Are locally contractible spaces hereditarily paracompact?

Question

The question title says it all. For the record, I have no reason to believe that this is true, but my question has a bit of a background.

I am reading Ramanan's Global Calculus book because I am interested in the isomorphism between singular cohomology with coefficients in a ring $R$ and sheaf cohomology with respect to the constant sheaf $\underline R$ (page 114, Theorem 4.14). He only assumes his topological space $X$ is locally contractible, but he quotes a result (page 8,Lemma 1.14) which assumes his space is hereditarily paracompact ; the result says the sheafification map of a presheaf $\mathcal F(U) \to \mathcal F^+(U)$ is surjective for all open subsets $U \subseteq X$, assuming the existence part of the glueing axiom.

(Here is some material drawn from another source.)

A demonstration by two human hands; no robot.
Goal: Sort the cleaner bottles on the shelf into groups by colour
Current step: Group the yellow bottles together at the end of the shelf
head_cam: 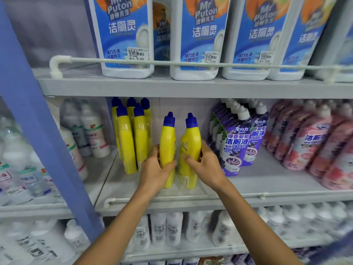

So I was wondering if he just wrote somewhere he would make that assumption for a long time, forgot to assume it, or if the question in my title has a positive answer, which to be honest, would surprise me! But hey, until I have a counter-example... who knows.

Answer 1

A locally contractible space need not even be paracompact. For instance, the long line is locally homeomorphic to $\mathbb{R}$, but not paracompact.

Answer 2

The long line should be a counter-example : it is known that it's not paracompact (see https://en.wikipedia.org/wiki/Long_line_%28topology%29), but it's a manifold if we omit the "second countable" condition from the definition, so in particular it's locally homeomorphic to an open interval, and thus locally contractible.

Answer 3

To answer the implicit question about the equivalence of sheaf cohomology and singular cohomology: local contractibility, in fact, semi-local contractibility, is sufficient to establish the equivalence, see the paper of Sella (Comparison of sheaf cohomology and singular cohomology, arXiv:1602.06674v3), where he also explains how Ramanan uses the hereditary paracompactness condition.